GOVLOOP: Really? Wow!
DUNKIN: It’s not literally savings, right? We didn’t save that money. What we did was we added productivity. There’s a reason why people go after that because there’s so much value in that process, or so much wasted time in those processes. I mean I went, “this can’t be hundreds of millions of dollars,” but when you turn on its head and you said, “all these people got to do other things for thousands of hours,” you really do understand that the productivity gained is amazing.
And that productivity translates to more eligibility workers being able to spend time to understand who’s eligible for benefits and get people signed up for benefits; or, you know, caseworkers spending more time with children at risk; or police officers spending more time on the beat instead of in the office doing paperwork. So it translates to real meaningful services to the community.

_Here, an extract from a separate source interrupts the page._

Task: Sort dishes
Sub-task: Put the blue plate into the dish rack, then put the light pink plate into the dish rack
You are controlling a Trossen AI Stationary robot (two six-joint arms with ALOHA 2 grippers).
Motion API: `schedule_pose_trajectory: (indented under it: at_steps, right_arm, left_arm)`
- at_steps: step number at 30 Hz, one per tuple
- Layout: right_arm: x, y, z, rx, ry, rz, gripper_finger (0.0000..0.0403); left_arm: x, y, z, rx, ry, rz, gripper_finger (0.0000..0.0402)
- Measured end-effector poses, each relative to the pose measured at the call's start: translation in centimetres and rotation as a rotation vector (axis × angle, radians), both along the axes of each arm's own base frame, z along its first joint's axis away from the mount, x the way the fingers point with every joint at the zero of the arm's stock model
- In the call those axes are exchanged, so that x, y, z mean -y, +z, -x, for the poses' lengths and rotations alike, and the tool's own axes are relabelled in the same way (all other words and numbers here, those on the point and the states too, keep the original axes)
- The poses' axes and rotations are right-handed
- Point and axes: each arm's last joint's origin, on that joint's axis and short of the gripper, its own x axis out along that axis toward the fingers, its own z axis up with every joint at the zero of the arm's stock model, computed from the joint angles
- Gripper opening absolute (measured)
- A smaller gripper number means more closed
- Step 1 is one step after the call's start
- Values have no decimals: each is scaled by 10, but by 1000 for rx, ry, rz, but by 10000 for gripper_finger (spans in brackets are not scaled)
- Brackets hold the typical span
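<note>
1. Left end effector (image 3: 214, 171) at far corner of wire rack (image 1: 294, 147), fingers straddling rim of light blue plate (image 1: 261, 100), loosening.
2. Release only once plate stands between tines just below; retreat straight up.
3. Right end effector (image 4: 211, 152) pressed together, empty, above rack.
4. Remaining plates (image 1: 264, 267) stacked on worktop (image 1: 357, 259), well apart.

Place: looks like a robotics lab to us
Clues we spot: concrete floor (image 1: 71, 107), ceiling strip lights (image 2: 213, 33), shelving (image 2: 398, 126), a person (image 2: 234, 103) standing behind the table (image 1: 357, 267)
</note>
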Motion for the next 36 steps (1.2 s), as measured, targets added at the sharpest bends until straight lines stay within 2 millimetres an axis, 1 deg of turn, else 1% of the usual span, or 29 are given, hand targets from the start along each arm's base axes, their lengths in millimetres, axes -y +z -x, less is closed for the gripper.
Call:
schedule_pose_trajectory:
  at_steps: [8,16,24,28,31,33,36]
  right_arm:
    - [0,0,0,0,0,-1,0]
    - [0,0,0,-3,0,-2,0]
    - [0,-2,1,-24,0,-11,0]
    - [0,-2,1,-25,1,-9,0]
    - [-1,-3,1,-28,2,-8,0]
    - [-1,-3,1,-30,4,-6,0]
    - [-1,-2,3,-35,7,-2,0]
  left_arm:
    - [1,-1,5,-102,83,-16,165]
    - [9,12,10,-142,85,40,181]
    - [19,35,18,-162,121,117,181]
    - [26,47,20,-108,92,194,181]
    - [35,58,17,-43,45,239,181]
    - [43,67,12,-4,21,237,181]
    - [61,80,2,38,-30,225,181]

GOVLOOP: How can these same services go back into helping citizens?
DUNKIN: It’s the time of driving to the county offices for plan reviews. And then being able to sign off on those submissions electronically and vouch for the fact that ‘I am the engineer who signed and sealed that document, and I am submitting it on the behalf of my firm.’ So there’s going to be some electronic verification of who those people are when they submit their forms. Those types of things are goals for the public-facing tool – that and paying your property taxes online.
The ultimate goal is for anyone who’s trying to go through a permitting process or licensing process to be able to do that completely online to the extent that the law allows.
GOVLOOP: Santa Clara County is also a pretty innovative one. What goes into that spirit of innovation when it comes to IT? ‘Cause I know there are all sorts of barriers. But how do you push through those?
DUNKIN: We’re trying to be innovative. We’ve got a lot of work to do to be where we want to be. But, you know, we hired a new chief technology officer (CTO) last year, and he’s really been working with his team to encourage them to be more innovative. In this coming year, we’re setting up an innovation lab in the CTO’s office with the goal of really being able to quickly evaluate new technologies and new use cases and to identify ways that we can be more productive and to serve our citizens better.
GOVLOOP: How does the proliferation of mobile technology, mobile phones and other devices play into the role of digital services?
DUNKIN: You have to design your solutions to be mobile first. There’s a nontrivial portion of our population that only has access to mobile devices. If you are in the underserved community in this county, and you can only afford one thing, that one thing is going to be a phone. And so we need to make sure that all of our services are mobile-friendly.
For example, we deployed partial property tax payments. Most jurisdictions will not accept partial tax payments, and we deployed an application that will allow people to pay their taxes in as small a chunk as they want because we understand that people often can’t budget for their taxes unless they pay them on a monthly basis. We have services for people who are in pretrial, people who are using our social services systems. Maybe, again, the only thing they’ve got is a phone.
And so we want to make sure that all of our applications are mobile-friendly, that they’re designed with that mobile experience in mind. So whether you’re a resident that’s just linked for convenience or someone who only has a phone, the goal is that you can interact effectively with the tools the county provides and be successful.